NeurIPS 2020

Interstellar: Searching Recurrent Architecture for Knowledge Graph Embedding

Review 1

Summary and Contributions: The paper proposed SRAP, Search Recurrent Architectures as the Path-interstellar, which defines the path interstellar as a recurrent neural architecture search problem for the short-term and long-term information to learn from the relational path.

Strengths: 1. The paper analyzes the difficulty and importance of using the relational path to learn the short-term and long-term information in KGs. 2. The paper proposes a domain-specific search space for SRAP. 3. The paper designs a Hybrid-search algorithm to search efficiently.

Weaknesses: 1. Section 3.2.2 "Hybird-search Algorithm". Should this be "Hybrid-search Algorithm"? 2. As the proposed method needs to search through paths for long-term information, it's like to find conflict facts or relations. How to deal with the conflict is not mentioned in the paper. 3. It would be interesting to include 2 extra methods, SRAP with only macro and SRAP with only micro, to illustrate the effectiveness of macro/micro split.

Correctness: Yes

Clarity: Yes

Relation to Prior Work: Some relevant work was not compared.

Reproducibility: Yes

Additional Feedback:

Review 2

Summary and Contributions: This paper proposes to search the "Path interstellar" (a recurrent architecture) for learning representations in knowledge graphs. It solves the problem of learning short/long-term information on a relational path, which is extremely important for representing KGs. The path interstellar can adapt well to different tasks as indicated by the thorough experiments based on the well-defined search space and the novel hybrid search algorithm.
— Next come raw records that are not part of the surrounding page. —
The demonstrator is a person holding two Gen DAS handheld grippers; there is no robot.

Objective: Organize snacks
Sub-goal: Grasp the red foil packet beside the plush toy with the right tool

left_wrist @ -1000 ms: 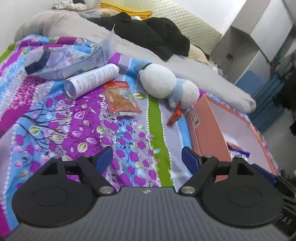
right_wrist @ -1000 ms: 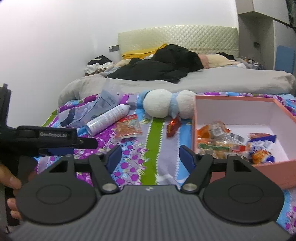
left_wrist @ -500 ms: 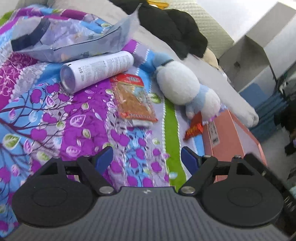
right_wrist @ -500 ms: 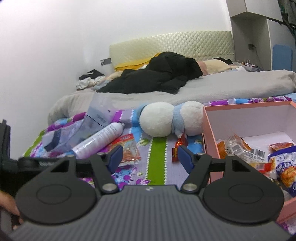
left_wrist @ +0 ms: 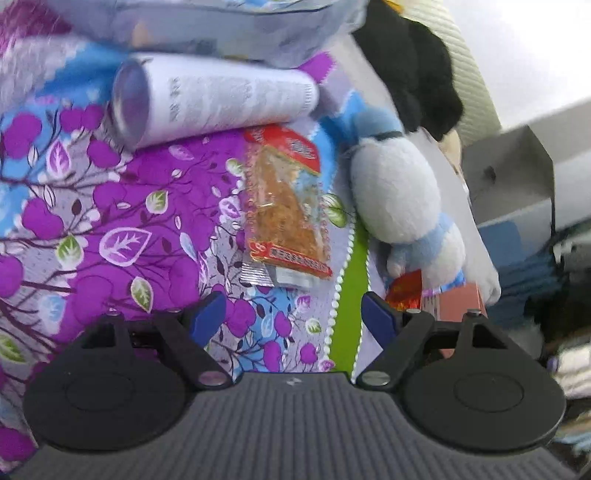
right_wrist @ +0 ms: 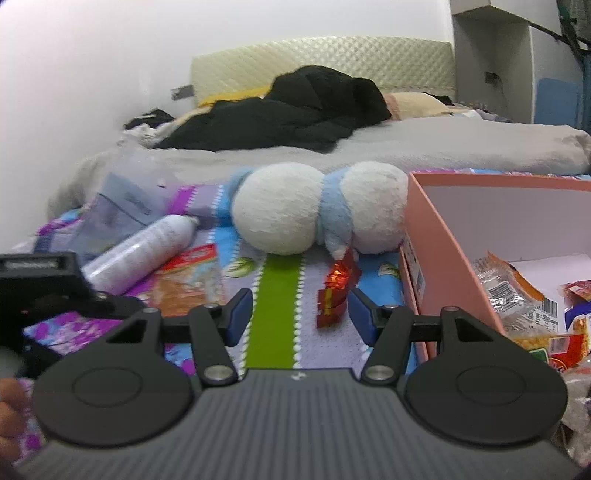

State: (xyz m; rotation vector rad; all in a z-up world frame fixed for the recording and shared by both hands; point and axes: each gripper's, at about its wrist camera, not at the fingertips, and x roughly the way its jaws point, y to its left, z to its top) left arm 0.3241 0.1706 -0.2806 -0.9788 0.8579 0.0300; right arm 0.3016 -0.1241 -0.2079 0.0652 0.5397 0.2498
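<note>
Both tongs are spread wide with nothing between the blue pads. The left tongs [left_wrist: 293, 314] hang low over the flowery purple bedspread [left_wrist: 110, 229], pointed at an orange snack packet [left_wrist: 284, 210] with a red header that lies flat just ahead of the fingertips, not touching them. Right behind that packet there's a white spray can [left_wrist: 218, 98] on its side, and a crinkly clear plastic bag [left_wrist: 221, 22] behind the can, pretty blurry. To the right of the packet lies a white and light-blue plush toy [left_wrist: 399, 195], and a small red snack wrapper [left_wrist: 404, 291] sits by the toy's lower end, next to the corner of the pink cardboard box [left_wrist: 458, 299].

From the right wrist view, the right tongs [right_wrist: 301, 312] sit over the green stripe of the bedspread [right_wrist: 275, 295], and the small red wrapper [right_wrist: 336, 291] is just inside the right finger, near it but not gripped as far as I can see. The pink box [right_wrist: 424, 236] is open on the right with a bunch of snack packets [right_wrist: 517, 291] already piled inside. The plush [right_wrist: 314, 214] lies across the bed behind the wrapper, touching the box's corner. The orange packet [right_wrist: 190, 277] and spray can [right_wrist: 144, 251] are off to the left, with the left tool's black body [right_wrist: 40, 284] poking in at the left edge. Black clothes [right_wrist: 295, 107] are heaped on the grey duvet [right_wrist: 443, 147] by the headboard
</note>
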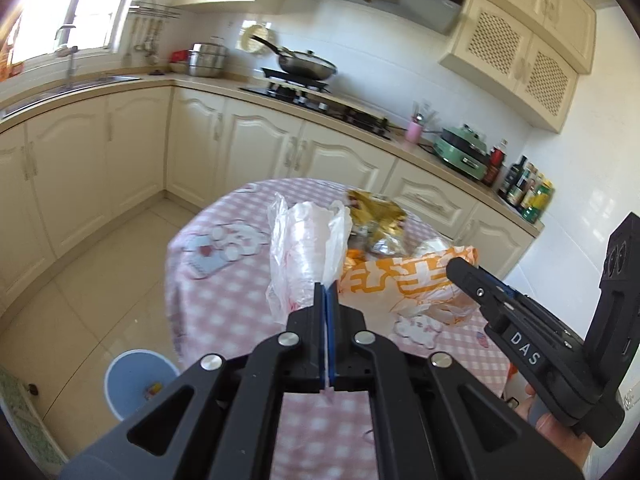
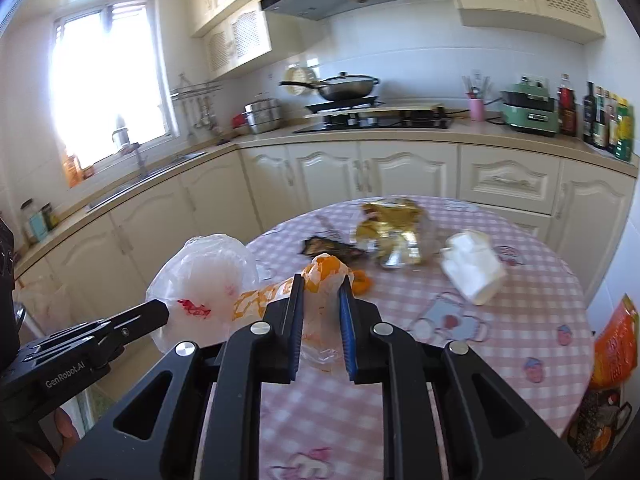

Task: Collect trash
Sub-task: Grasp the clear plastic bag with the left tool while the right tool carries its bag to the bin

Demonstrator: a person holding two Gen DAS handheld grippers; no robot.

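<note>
My left tongs (image 1: 326, 290) pinched tight on the clear plastic bag (image 1: 304, 256), right tongs (image 2: 320, 292) clamping the orange-print bag (image 2: 320, 276) beside it, both above the pink checked worktop (image 2: 500, 320), gold wrapper (image 2: 390, 224) behind

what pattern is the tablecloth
Pink and white gingham checks with cartoon prints on the tablecloth; clearest in the right wrist view.

A thin, crinkled, translucent plastic bag (image 1: 308, 248) is seen beside an orange-printed plastic bag (image 1: 404, 276). At 12 o'clock from these, a shiny gold foil wrapper (image 2: 394, 228) is crumpled. At its 3 o'clock, matt white paper (image 2: 474, 266) is folded. The table (image 2: 532, 320) is covered in smooth, slightly glossy checked cloth. A smooth blue plastic bin (image 1: 136, 382) stands on glossy floor tiles (image 1: 100, 272).
</note>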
Strengths: - Clear motivation. The motivation for defining “path interstellar” is strong and clearly stated. By comparing the learning ability of triplet-based, path-based, and GCN-based methods, the path interstellar (Definition 1) is proposed as the basic model to learn from KGs. This motivation has also been verified by a case study on synthetic data (experiments in section 4.2). - Domain-specific and well-defined search space. The authors propose a novel recurrent search space specific for the path learning problem. The searched components are either motivated by the models in the literature (combinators, activations) or by the learning problem (connections). Then the short/long-term information can be controlled by search in the space. - Novel search algorithm. The hybrid search algorithm is a novel and attractive solution to solve the efficiency problem of stand-alone search and robustness of the one-shot search. The analysis of parameter-sharing and the hybrid solution may have a border impact on the broad neural architecture search area. - Extensive experiments. Apart from the case study in section 4.2, the authors show the superior of the searched models of SRAP on entity alignment and link prediction tasks in section 4.3. The efficiency of the hybrid-search algorithm is shown in section 4.4, as well as the time analysis in section 4.5. Additional experiments to understand the problem of parameter-sharing are also clearly given in the appendix B.2.
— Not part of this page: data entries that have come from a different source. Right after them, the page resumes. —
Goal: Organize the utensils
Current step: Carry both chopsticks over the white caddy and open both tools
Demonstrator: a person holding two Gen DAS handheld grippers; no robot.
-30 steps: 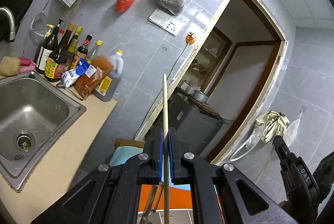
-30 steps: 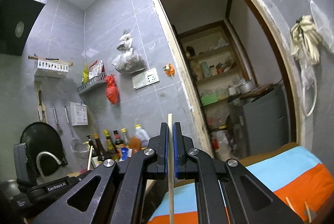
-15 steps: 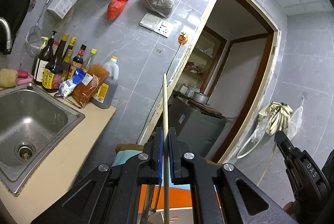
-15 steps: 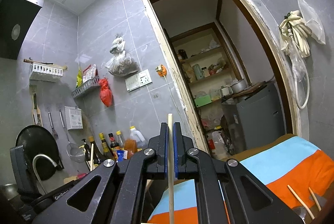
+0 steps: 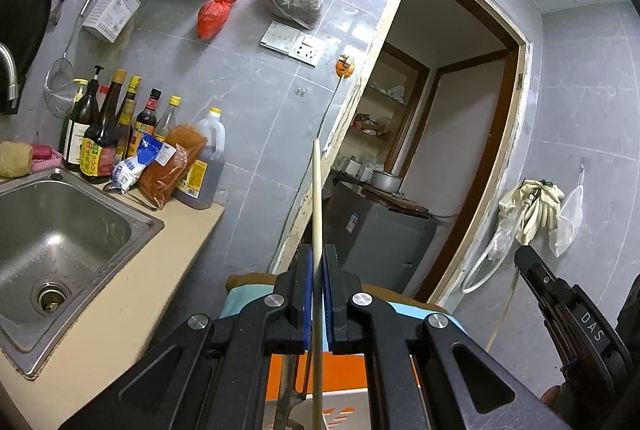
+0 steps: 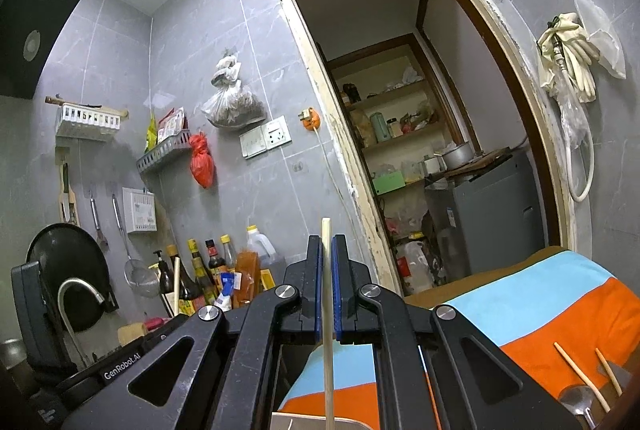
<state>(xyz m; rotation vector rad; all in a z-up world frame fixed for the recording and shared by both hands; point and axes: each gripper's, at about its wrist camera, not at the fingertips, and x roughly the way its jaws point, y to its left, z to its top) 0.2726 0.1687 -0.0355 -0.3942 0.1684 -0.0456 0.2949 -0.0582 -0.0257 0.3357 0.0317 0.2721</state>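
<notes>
Wooden chopstick (image 5: 317, 189) clamped upright in left gripper (image 5: 317, 262). Second chopstick (image 6: 327, 242) pinched in right gripper (image 6: 327, 250). Both above striped cloth (image 6: 540, 306).

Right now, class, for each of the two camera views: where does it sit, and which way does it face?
Left wrist: on the left gripper, aimed up at tiled wall, sink and doorway; its chopstick is clamped, the right gripper shows at right.
Right wrist: on the right gripper, facing wall, doorway, striped cloth; it clamps a second chopstick.
Shared: bottles, red bag, doorway.
</notes>
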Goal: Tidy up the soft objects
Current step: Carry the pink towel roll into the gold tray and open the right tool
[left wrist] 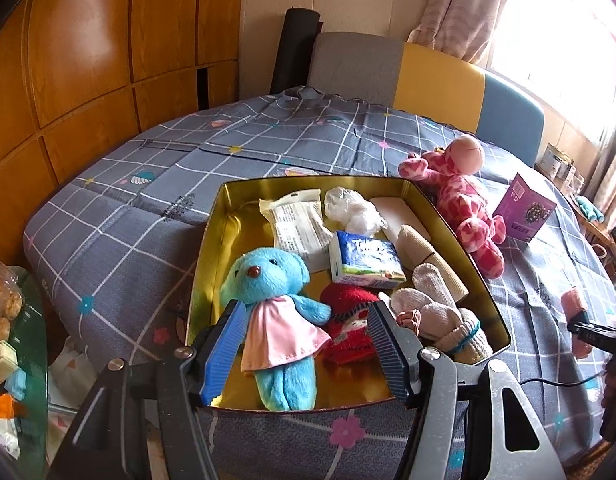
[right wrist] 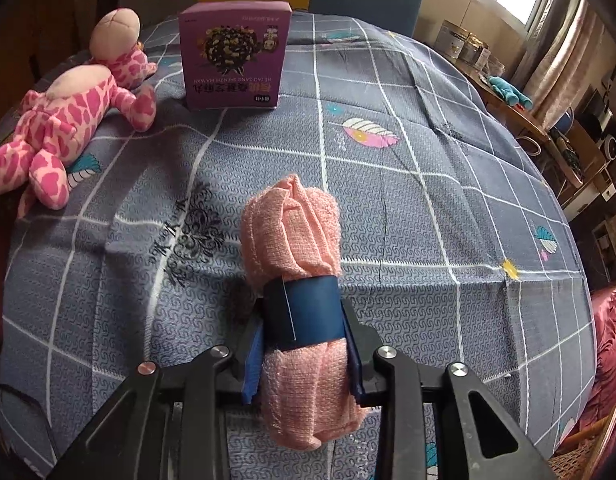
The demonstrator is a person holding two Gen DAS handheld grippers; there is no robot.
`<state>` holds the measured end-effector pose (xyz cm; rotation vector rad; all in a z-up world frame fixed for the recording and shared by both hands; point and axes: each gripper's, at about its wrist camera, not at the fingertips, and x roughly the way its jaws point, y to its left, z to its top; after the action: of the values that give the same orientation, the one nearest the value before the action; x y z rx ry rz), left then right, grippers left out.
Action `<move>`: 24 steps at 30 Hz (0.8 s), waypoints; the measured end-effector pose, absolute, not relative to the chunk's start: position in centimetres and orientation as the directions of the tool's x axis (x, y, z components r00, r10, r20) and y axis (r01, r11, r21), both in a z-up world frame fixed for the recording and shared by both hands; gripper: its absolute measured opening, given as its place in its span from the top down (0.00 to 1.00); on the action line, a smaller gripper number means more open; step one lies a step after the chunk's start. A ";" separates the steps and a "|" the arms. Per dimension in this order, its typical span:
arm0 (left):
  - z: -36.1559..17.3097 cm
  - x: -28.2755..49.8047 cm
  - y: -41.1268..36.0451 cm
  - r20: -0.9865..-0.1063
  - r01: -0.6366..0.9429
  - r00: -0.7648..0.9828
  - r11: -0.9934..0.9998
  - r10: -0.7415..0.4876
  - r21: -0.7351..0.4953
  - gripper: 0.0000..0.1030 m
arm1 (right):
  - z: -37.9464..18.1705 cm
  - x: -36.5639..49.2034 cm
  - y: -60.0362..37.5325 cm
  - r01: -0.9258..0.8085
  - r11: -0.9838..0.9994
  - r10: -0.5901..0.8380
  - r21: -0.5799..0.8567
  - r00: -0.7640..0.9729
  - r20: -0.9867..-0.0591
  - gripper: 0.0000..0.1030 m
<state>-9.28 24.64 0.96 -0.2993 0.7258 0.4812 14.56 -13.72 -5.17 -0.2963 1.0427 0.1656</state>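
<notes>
Right tongs (right wrist: pixel 304 356) clamp the towel (right wrist: pixel 294 240); left tongs (left wrist: pixel 304 352) gape, empty, over the bear (left wrist: pixel 274 316). Lift the towel clear before crossing the tin (left wrist: pixel 212 248) rim.

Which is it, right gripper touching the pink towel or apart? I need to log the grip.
Touching. The right wrist view shows the right gripper with both pads pressed against the rolled pink towel.

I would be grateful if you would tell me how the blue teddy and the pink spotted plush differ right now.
The blue teddy lies inside the gold tin; the pink spotted plush lies outside it on the checked cloth. The blue teddy is plain blue in a pink dress, whereas the pink spotted plush is patterned and undressed. The blue teddy sits between the left gripper pads; the plush has no gripper near. Both are soft toys.
</notes>
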 end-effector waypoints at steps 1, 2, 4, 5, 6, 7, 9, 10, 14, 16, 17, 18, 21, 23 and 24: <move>1.0 -9.3 24.7 -0.693 -0.517 0.648 0.850 0.314 -0.099 0.38 | -4.7 14.4 -13.5 -0.271 0.950 0.005 -0.153 0.506 -0.862 0.68; 1.1 -9.4 24.8 -0.692 -0.517 0.650 0.850 0.313 -0.101 0.37 | -4.3 14.3 -13.3 -0.272 0.952 0.017 -0.143 0.512 -0.859 0.68; 1.0 -9.4 24.9 -0.692 -0.521 0.651 0.847 0.314 -0.106 0.35 | -3.7 13.7 -12.5 -0.287 0.950 0.046 -0.124 0.521 -0.853 0.68; 1.0 -9.4 24.9 -0.693 -0.521 0.650 0.847 0.312 -0.107 0.35 | -3.5 13.4 -12.0 -0.299 0.947 0.062 -0.115 0.521 -0.852 0.68; 0.9 -9.4 24.9 -0.695 -0.521 0.649 0.847 0.310 -0.109 0.35 | -3.3 13.0 -11.4 -0.312 0.945 0.080 -0.101 0.517 -0.852 0.68; 0.8 -9.4 24.9 -0.696 -0.520 0.648 0.847 0.308 -0.110 0.35 | -3.1 12.6 -10.8 -0.326 0.942 0.100 -0.085 0.512 -0.853 0.68; 0.7 -9.4 24.9 -0.698 -0.519 0.648 0.848 0.305 -0.112 0.35 | -3.0 12.0 -9.5 -0.358 0.931 0.130 -0.067 0.499 -0.857 0.68; 0.7 -9.4 24.9 -0.698 -0.518 0.648 0.848 0.304 -0.112 0.35 | -3.0 11.6 -8.9 -0.374 0.925 0.142 -0.062 0.493 -0.858 0.68; 0.5 -9.4 25.0 -0.702 -0.523 0.644 0.845 0.303 -0.115 0.35 | -3.1 10.2 -6.5 -0.432 0.901 0.189 -0.031 0.456 -0.870 0.68; 0.4 -9.4 25.3 -0.704 -0.529 0.642 0.840 0.304 -0.119 0.35 | -3.0 9.8 -5.7 -0.450 0.893 0.214 -0.007 0.437 -0.874 0.68; 0.4 -9.5 25.5 -0.705 -0.531 0.641 0.838 0.303 -0.122 0.35 | -2.8 9.6 -5.3 -0.460 0.888 0.229 0.007 0.430 -0.873 0.68; 0.4 -9.5 25.7 -0.706 -0.535 0.640 0.835 0.304 -0.125 0.35 | -2.6 9.3 -4.9 -0.470 0.882 0.245 0.018 0.426 -0.871 0.68; 0.5 -9.8 26.3 -0.704 -0.554 0.634 0.823 0.320 -0.124 0.35 | -1.5 8.6 -3.6 -0.503 0.861 0.313 0.079 0.401 -0.861 0.68; 0.6 -10.1 26.8 -0.702 -0.567 0.629 0.815 0.333 -0.121 0.35 | -0.9 8.0 -2.6 -0.526 0.843 0.353 0.115 0.379 -0.855 0.68; 0.6 -10.3 27.0 -0.702 -0.572 0.627 0.811 0.338 -0.120 0.35 | -0.5 7.6 -2.0 -0.539 0.833 0.367 0.124 0.372 -0.852 0.68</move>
<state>-10.27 27.01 0.61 -0.3501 0.7226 0.5339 7.61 -1.98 -0.53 -0.1867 1.0380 0.5848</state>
Weaknesses: - Even though the efficiency of the search algorithm is improved. The search cost still takes tens of hours. It seems that the search algorithm is conducted independently on each data set. However, the data statistics indicate some similarities among them, e.g., DBP-WD, DBP-YG. Considering the similarity should be helpful for this problem. - In the setup, the paths are sampled from the graph and then learned by the searched models. It is not sure whether the search problem will be influenced when the paths change.

Correctness: Yes

Clarity: Yes

Relation to Prior Work: Yes. - Theory: The difference with previous knowledge graph embedding models are shown in Table 1. And the difference with the previous NAS problem is discussed in section 3. - Practice: The empirical results are compared with both embedding models in section 4.3 and NAS algorithms in section 4.4.

Reproducibility: Yes

Additional Feedback: Overall, this paper is clearly written, well-motivated, and strongly novel work to learn from knowledge graphs. Here are some points and questions that could make further improvements. 1. It is well-known that the natural policy gradient is costly. The authors can add some discussion on the efficiency problem of conducting the natural gradient algorithm. 2. Path ranking algorithm in “Random Walk Inference and Learning in A Large Scale Knowledge Base” is a well-known method to learn paths in knowledge graphs. It’s better to include this paper as a reference. 3. In the experiment setup, why not sample the path and train the model simultaneously? 4. If the graph evolves, e.g., adding edges, entities, or relations, can this algorithm adapt to the new one? ----------------------------- I have read the author's rebuttal, and decide not to change my score.

Review 3

Summary and Contributions: The paper presents a neural architecture search (NAS) model for path-based KG embedding. The authors also propose a hybird-search algorithm to search optimal connection patterns from input path embeddings to the output representations. The novelty of this model lies in that it can adaptively use different network architectures to model short-term or long-term dependency in KG paths. The experiments demonstrate the effectiveness of the proposed KG embedding model and search algorithm.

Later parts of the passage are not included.